Verbatim copy without images: return all of the data as it stands.

§

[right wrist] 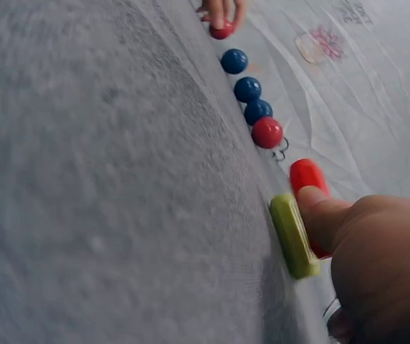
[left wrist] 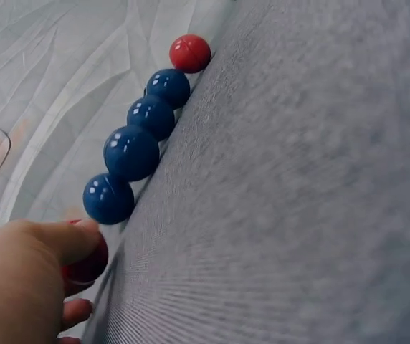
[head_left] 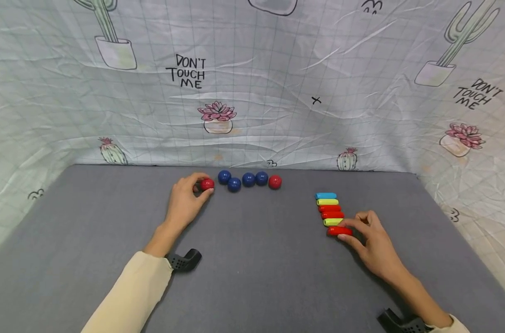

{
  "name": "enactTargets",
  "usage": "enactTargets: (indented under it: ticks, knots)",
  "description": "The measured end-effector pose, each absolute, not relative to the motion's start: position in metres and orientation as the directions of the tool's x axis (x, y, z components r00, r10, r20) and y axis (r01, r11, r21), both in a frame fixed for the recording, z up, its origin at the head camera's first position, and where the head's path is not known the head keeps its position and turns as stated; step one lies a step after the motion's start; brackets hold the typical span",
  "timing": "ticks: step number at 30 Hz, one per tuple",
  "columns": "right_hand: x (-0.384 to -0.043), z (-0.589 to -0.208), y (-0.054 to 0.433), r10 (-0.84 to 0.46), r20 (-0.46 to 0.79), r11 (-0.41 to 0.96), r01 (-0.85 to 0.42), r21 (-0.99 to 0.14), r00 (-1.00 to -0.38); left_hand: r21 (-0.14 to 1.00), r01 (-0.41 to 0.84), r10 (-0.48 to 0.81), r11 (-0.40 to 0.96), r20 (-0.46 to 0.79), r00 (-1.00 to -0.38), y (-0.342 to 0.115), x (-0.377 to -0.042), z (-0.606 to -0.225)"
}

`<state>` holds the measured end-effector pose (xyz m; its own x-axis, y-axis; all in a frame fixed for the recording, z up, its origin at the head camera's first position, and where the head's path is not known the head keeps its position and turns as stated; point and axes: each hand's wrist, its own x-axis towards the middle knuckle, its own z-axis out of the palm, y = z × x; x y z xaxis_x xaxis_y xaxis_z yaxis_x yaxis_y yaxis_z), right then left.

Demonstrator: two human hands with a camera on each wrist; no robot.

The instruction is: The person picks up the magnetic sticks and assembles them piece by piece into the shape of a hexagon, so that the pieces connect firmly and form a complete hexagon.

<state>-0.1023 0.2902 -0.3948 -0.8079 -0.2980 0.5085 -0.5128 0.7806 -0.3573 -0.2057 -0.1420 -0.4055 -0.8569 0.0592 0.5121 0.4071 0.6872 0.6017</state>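
My left hand (head_left: 185,200) is at the back of the table, holding a red ball (head_left: 207,184) between thumb and fingers. In the left wrist view the thumb covers part of that red ball (left wrist: 89,261). Just to its right, several blue balls (head_left: 249,179) sit in an uneven row, ending in another red ball (head_left: 275,181). On the right, my right hand (head_left: 377,245) pinches a short red stick (head_left: 339,231) between thumb and fingers. This stick is at the near end of a column of similar sticks, beside a yellow-green stick (head_left: 332,222). The right thumb hides part of it in the right wrist view.
Beyond the held stick, the column continues with red sticks (head_left: 331,215), another yellow-green one (head_left: 327,202) and a blue one (head_left: 325,196). A printed cloth (head_left: 269,115) hangs behind the grey table (head_left: 256,277). Black bands (head_left: 183,261) sit on both wrists.
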Motion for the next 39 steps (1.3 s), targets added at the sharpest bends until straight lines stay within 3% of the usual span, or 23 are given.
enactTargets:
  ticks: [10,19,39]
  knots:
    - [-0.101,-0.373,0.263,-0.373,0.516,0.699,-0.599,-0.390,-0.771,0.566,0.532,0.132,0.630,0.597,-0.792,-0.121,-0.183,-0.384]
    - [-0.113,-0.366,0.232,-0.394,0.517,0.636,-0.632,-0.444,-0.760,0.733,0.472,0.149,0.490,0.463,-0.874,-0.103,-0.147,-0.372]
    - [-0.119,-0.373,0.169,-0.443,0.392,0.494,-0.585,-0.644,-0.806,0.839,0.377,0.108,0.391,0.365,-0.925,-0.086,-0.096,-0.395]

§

FINISHED TASK:
[right wrist] 
[left wrist] 
[head_left] 

{
  "name": "enactTargets",
  "usage": "enactTargets: (indented under it: ticks, knots)",
  "description": "The measured end-effector pose, each absolute, not relative to the motion's start: position in metres and orientation as the directions of the tool's x axis (x, y, z components r00, r10, r20) and y axis (r01, r11, r21), both in a frame fixed for the recording, z up, its origin at the head camera's first position, and where the head's path is not known the head keeps its position and turns as stated; step one lies a step after the motion's start; brackets hold the typical span",
  "timing": "ticks: step number at 30 Hz, one per tuple",
  "columns": "right_hand: x (-0.384 to -0.043), z (-0.589 to -0.208), y (-0.054 to 0.433), r10 (-0.84 to 0.46), r20 (-0.46 to 0.79), r11 (-0.41 to 0.96), r01 (-0.85 to 0.42), r21 (-0.99 to 0.14), r00 (-1.00 to -0.38); left_hand: r21 (-0.14 to 1.00), r01 (-0.41 to 0.84), r10 (-0.48 to 0.81), r11 (-0.40 to 0.96), r20 (-0.46 to 0.79), r00 (-1.00 to -0.38), y (-0.342 to 0.115), x (-0.377 to -0.042), z (-0.606 to -0.225)"
}

`<state>` holds the measured end-effector pose (xyz m; its own x-axis, y-axis; all in a frame fixed for the recording, z up, its origin at the head camera's first position, and where the head's path is not known the head keeps its position and turns as stated; point and axes: each hand's wrist, its own x-axis towards the middle knuckle, its own z-axis out of the palm, y = z × x; x y z xaxis_x xaxis_y xaxis_z yaxis_x yaxis_y yaxis_z), right then left.

Demonstrator: two human hands with a camera on each wrist; no robot.

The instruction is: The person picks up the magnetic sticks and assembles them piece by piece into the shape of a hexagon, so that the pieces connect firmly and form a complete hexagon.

<state>-0.1023 0.2902 -0.3948 -0.8079 -0.2980 0.5085 -0.5128 0.7806 -0.3573 -0.2057 -0.1420 -0.4055 -0.8569 0.0592 0.5121 0.4071 0.6872 0.6017</state>
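My left hand (head_left: 185,200) is at the back of the table, holding a red ball (head_left: 207,184) between thumb and fingers. In the left wrist view the thumb covers part of that red ball (left wrist: 89,261). Just to its right, several blue balls (head_left: 249,179) sit in an uneven row, ending in another red ball (head_left: 275,181). On the right, my right hand (head_left: 377,245) pinches a short red stick (head_left: 339,231) between thumb and fingers. This stick is at the near end of a column of similar sticks, beside a yellow-green stick (head_left: 332,222). The right thumb hides part of it in the right wrist view.
Beyond the held stick, the column continues with red sticks (head_left: 331,215), another yellow-green one (head_left: 327,202) and a blue one (head_left: 325,196). A printed cloth (head_left: 269,115) hangs behind the grey table (head_left: 256,277). Black bands (head_left: 183,261) sit on both wrists.
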Motion for the next 39 steps (1.3 s), targets added at the sharpest bends until straight lines stay within 3% of the usual span, or 23 are given.
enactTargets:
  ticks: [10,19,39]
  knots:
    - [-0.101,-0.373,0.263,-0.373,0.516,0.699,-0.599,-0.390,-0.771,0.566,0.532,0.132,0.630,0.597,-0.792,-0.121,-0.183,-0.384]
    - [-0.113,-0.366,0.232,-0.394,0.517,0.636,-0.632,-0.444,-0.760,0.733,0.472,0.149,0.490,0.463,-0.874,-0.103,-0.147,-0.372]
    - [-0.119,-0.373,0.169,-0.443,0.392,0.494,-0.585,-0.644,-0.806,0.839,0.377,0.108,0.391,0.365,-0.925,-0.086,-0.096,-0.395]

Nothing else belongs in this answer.